2.2 AMENDMENTS TO ARTICLE VI. Article VI of the Credit
Agreement is hereby amended as follows:
(a) Sections 6.01(f) and 6.01(aa) of the Credit
Agreement are hereby amended to delete in their entirety each
reference therein to "as of the Closing Date" and to substitute "as
of the Fourth Amendment Effective Date" in lieu thereof; and
(b) The following Sections 6.01(ff) and 6.01(gg) are
added at the end thereof:
(ff) Anti-Terrorism Laws and Anti-Money
Laundering Laws. None of the Borrowers and Borrower
Subsidiaries are, and after making due inquiry no Person who
owns a controlling interest in or otherwise controls any
Borrower or Borrower Subsidiary is or shall be, (i) listed on
the Specially Designated Nationals and Blocked Persons List
maintained by the Office of Foreign Assets Control ("OFAC"),
Department of the Treasury, and/or on any other similar list
(collectively, the "Lists") maintained by the OFAC pursuant to
any authorizing statute, Executive Order or regulation
(collectively, "OFAC Laws and Regulations"); or (ii) a Person
(a "Designated Person") either (A) included within the term
"designated national" as defined in the Cuban Assets Control
Regulations, 31 C.F.R. Part 515, or (B) designated under
Sections 1(a), 1(b), 1(c) or 1(d) of Executive Order No.
13224, 66 Fed. Reg. 49079 (published September 25, 2001) or
similarly designated under any related enabling legislation or
any other similar Executive Orders (collectively, the
"Executive Orders"). None of the Borrowers and Borrower
Subsidiaries (x) is a Person or entity with which any Lender
is prohibited from dealing or otherwise engaging in any
transaction by any Anti-Terrorism Law or (y) is a Person or
entity that commits, threatens or conspires to commit or
supports "terrorism" as defined in the Executive Orders or (z)
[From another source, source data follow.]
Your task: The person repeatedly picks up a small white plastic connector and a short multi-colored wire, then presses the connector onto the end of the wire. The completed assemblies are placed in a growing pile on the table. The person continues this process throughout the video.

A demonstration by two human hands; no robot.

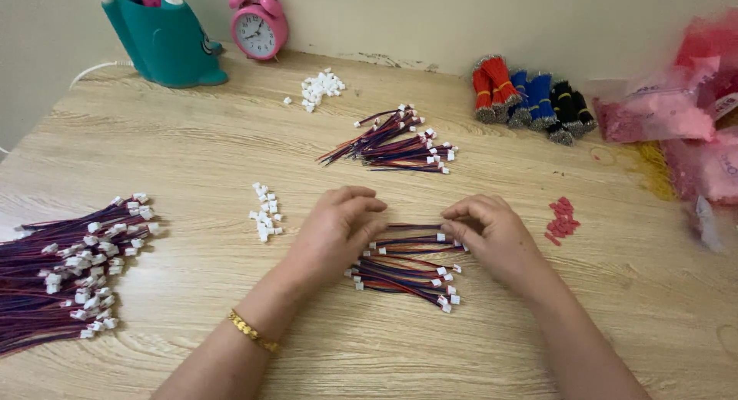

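Note:
My left hand (334, 231) and my right hand (492, 235) rest on the wooden table (192, 154), fingertips pinching the two ends of a short wire lead (411, 232) with red, blue and black strands. Just below it, between my hands, lies a small pile of similar leads (403, 277) with white plug connectors. A gold bracelet (252, 332) sits on my left wrist. A few loose white connectors (265, 213) lie left of my left hand, and small red connectors (562, 219) lie right of my right hand.
A big heap of finished leads (65, 273) fills the left edge. Another lead bundle (396, 142), white connectors (321, 87), tied red, blue and black wire bundles (530, 99), pink bags (684, 116), a teal holder (161, 35) and a pink alarm clock (258, 27) stand farther back.

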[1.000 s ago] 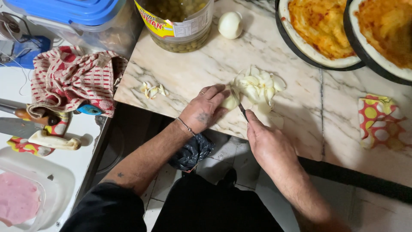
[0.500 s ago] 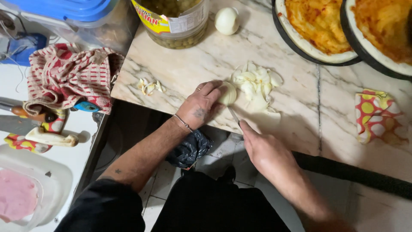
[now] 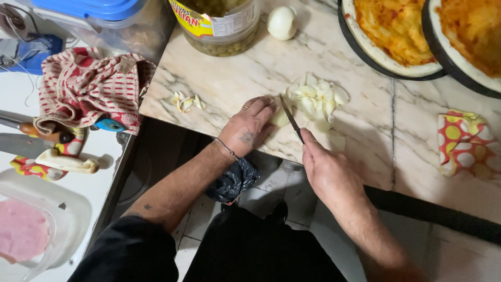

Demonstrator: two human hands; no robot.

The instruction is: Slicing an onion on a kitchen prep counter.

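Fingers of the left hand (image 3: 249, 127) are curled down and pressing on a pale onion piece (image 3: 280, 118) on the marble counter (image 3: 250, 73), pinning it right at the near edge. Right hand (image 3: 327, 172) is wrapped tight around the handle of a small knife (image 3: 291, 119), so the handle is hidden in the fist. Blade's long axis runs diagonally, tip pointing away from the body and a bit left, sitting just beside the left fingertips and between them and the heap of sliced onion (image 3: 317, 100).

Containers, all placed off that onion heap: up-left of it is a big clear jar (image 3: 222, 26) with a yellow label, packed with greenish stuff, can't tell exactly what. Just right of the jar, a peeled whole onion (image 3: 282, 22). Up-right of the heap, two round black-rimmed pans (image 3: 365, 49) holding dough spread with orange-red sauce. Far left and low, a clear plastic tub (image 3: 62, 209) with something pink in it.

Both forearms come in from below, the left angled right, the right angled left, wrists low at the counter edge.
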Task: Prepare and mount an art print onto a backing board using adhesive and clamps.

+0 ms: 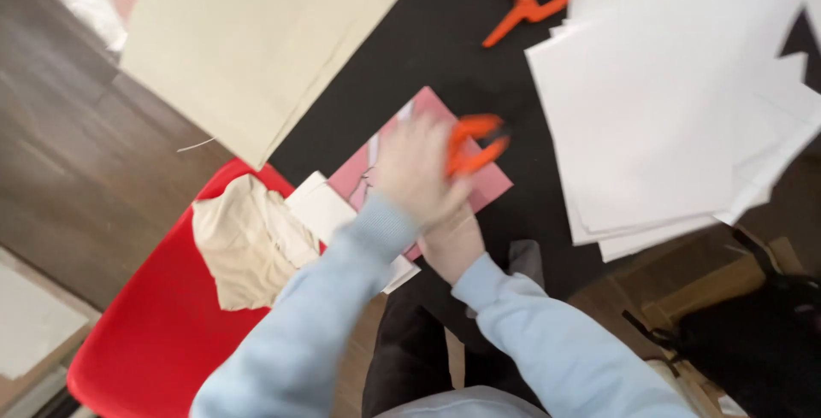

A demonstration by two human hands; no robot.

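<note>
Item: orange spring clamp (473,146) — pinched in the blurred left hand (415,172) over the pink card (479,185) on the black tabletop (445,42). Right hand (451,243) (grip unclear) lies beneath. Best practice, judged: steady the card flat, seat the clamp squarely on its edge.

I see both of my arms clad in long, pale blue sleeves of a soft, sweatshirt-like knit. Each sleeve ends in a ribbed cuff at the wrist. The left hand (415,170) and right hand (451,243) are bare, with no gloves or rings that I can make out through the blur. Dark trousers show beneath, near the bottom edge.
</note>
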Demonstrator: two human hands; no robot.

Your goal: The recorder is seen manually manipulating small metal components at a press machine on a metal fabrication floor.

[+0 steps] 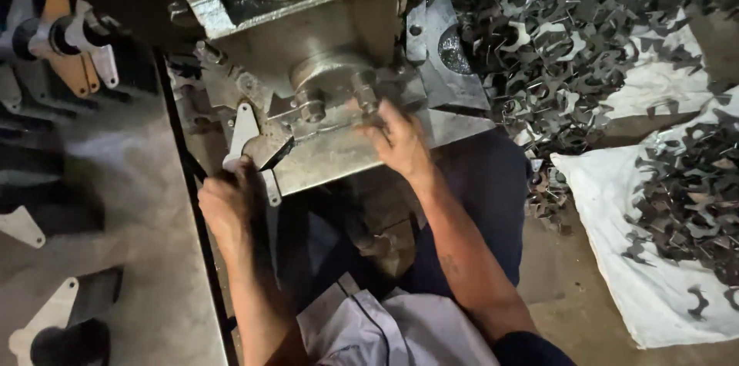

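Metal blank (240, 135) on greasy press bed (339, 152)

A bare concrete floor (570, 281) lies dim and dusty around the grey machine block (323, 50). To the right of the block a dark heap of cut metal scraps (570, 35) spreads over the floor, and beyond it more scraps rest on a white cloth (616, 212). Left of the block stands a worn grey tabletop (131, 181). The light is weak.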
is affiliated or associated with a Person or entity listed in
the preceding clause (x) or clause (y). To the Knowledge of
the Borrowers, no Borrower, Borrower Subsidiary, any of their
Affiliates, nor any brokers or other agents acting in any
capacity in connection with the Loans hereunder (I) deals in,
or otherwise engages in any transaction relating to, any
property or interests in property blocked pursuant to the
Executive Orders or (II) engages in or conspires to engage in
any transaction that evades or avoids, or has the purpose of
evading or avoiding, or attempts to violate, any of the
prohibitions set forth in any Anti-Terrorism Law.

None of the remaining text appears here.